Word for word, restate the lines of the material below from its first line through the one containing "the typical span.". Omit the rest.

Given information:
▶

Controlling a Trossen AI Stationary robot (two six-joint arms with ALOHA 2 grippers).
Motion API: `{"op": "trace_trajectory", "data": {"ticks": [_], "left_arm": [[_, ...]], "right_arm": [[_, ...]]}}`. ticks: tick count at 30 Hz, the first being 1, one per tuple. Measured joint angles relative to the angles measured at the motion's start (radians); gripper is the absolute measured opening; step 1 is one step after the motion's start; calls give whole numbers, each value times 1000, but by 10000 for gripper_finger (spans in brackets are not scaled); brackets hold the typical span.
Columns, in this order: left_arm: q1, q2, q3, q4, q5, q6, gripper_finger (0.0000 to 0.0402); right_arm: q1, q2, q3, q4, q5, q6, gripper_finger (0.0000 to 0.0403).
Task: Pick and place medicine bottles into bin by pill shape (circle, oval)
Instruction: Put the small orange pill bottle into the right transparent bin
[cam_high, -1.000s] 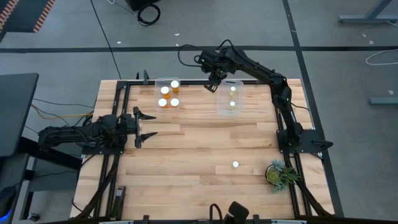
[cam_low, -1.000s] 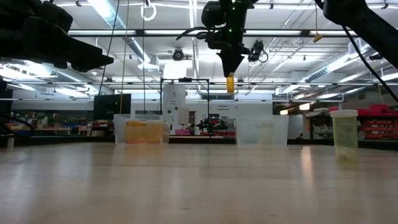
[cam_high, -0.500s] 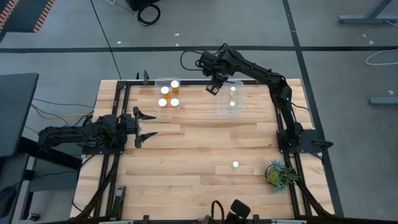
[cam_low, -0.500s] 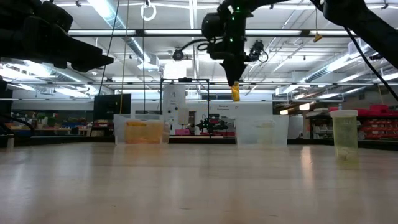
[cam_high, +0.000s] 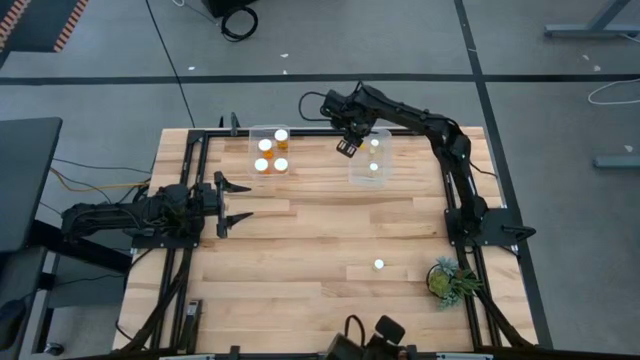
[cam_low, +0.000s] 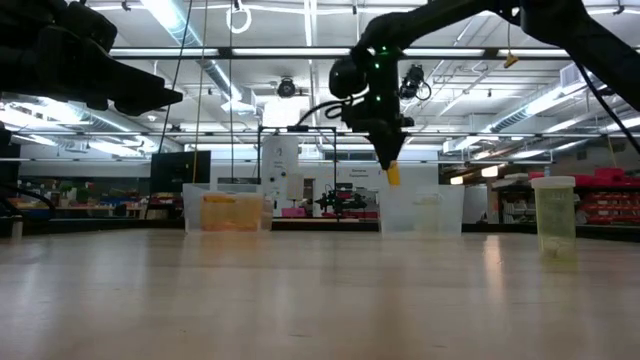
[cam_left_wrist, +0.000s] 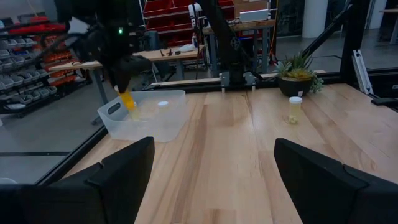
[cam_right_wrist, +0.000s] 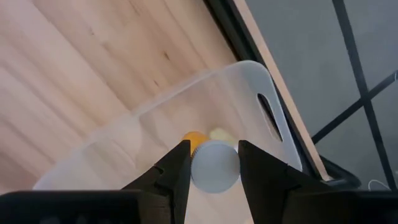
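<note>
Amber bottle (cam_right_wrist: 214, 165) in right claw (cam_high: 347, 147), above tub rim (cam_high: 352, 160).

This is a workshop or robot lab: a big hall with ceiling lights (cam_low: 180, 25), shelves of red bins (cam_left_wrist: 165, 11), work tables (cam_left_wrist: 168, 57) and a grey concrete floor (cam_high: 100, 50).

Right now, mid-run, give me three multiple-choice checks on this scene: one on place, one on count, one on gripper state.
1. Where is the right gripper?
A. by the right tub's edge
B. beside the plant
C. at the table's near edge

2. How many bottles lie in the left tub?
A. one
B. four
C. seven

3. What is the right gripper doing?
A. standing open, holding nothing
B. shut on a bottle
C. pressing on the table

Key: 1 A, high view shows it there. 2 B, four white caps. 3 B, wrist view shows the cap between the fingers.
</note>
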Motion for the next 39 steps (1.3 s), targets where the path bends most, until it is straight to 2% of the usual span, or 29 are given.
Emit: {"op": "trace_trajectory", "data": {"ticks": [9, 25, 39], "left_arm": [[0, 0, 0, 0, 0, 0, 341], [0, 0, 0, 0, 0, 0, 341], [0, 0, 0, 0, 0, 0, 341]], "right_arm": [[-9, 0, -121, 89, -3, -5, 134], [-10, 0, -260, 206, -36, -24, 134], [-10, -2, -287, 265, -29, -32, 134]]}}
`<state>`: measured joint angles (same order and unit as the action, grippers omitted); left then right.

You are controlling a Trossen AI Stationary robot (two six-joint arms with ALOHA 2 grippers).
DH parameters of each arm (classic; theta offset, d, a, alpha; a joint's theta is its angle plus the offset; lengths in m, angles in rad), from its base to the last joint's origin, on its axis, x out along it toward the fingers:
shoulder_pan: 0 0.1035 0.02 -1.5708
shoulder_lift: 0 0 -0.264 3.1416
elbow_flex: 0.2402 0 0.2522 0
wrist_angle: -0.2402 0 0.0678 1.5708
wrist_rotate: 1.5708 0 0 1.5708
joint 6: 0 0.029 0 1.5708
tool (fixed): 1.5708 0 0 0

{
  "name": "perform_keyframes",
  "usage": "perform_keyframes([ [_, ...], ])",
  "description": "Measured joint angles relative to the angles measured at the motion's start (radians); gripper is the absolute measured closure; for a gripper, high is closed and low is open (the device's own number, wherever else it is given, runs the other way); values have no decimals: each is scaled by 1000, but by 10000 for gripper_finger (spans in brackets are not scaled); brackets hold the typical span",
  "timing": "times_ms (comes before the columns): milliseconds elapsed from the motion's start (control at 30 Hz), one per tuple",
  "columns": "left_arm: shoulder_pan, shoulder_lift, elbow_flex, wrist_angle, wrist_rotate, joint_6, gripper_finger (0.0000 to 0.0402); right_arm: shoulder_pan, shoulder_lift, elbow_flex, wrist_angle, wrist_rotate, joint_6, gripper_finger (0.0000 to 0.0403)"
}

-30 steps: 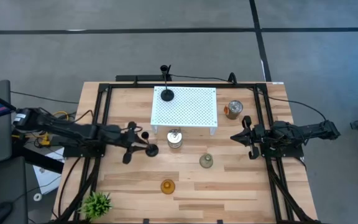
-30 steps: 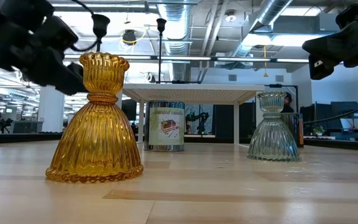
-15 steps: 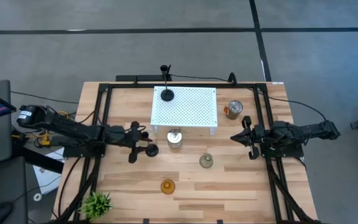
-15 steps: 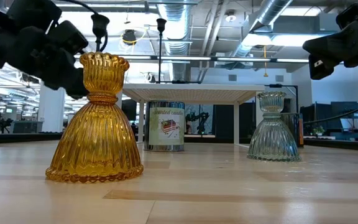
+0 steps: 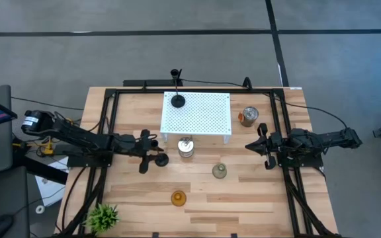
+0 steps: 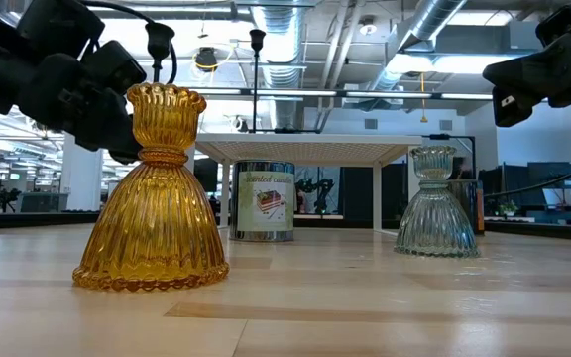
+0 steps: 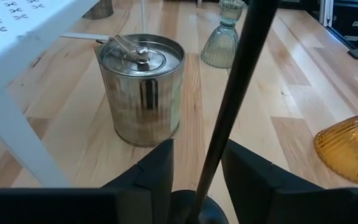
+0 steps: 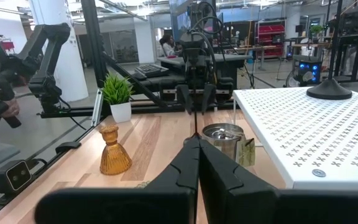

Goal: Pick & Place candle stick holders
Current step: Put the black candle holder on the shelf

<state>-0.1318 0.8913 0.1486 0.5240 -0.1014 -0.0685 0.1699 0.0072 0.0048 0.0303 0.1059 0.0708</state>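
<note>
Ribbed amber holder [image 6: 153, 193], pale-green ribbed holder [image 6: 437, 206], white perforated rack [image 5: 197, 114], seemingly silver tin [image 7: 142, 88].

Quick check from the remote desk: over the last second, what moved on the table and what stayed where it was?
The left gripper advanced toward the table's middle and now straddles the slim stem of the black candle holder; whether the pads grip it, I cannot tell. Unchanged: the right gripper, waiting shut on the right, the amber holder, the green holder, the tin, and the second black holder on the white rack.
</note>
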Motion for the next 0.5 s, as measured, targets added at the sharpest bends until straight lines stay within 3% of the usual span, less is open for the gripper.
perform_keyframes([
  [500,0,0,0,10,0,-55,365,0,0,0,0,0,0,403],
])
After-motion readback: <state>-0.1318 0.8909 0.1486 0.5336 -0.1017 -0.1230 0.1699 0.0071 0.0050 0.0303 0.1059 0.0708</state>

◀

Answer to this problem:
Controlling a Trossen AI Stationary robot (two six-joint arms with ALOHA 2 grippers).
Motion API: `{"op": "trace_trajectory", "data": {"ticks": [_], "left_arm": [[_, ...]], "right_arm": [[_, ...]]}}`. ticks: tick count at 30 Hz, the first being 1, one per tuple. Measured joint angles relative to the angles measured at the motion's start (radians); gripper is the absolute measured opening; step 1 is one step after the motion's start; calls give whole numbers, each value times 1000, but by 10000 for gripper_finger (spans in brackets are not scaled); brackets hold the typical span.

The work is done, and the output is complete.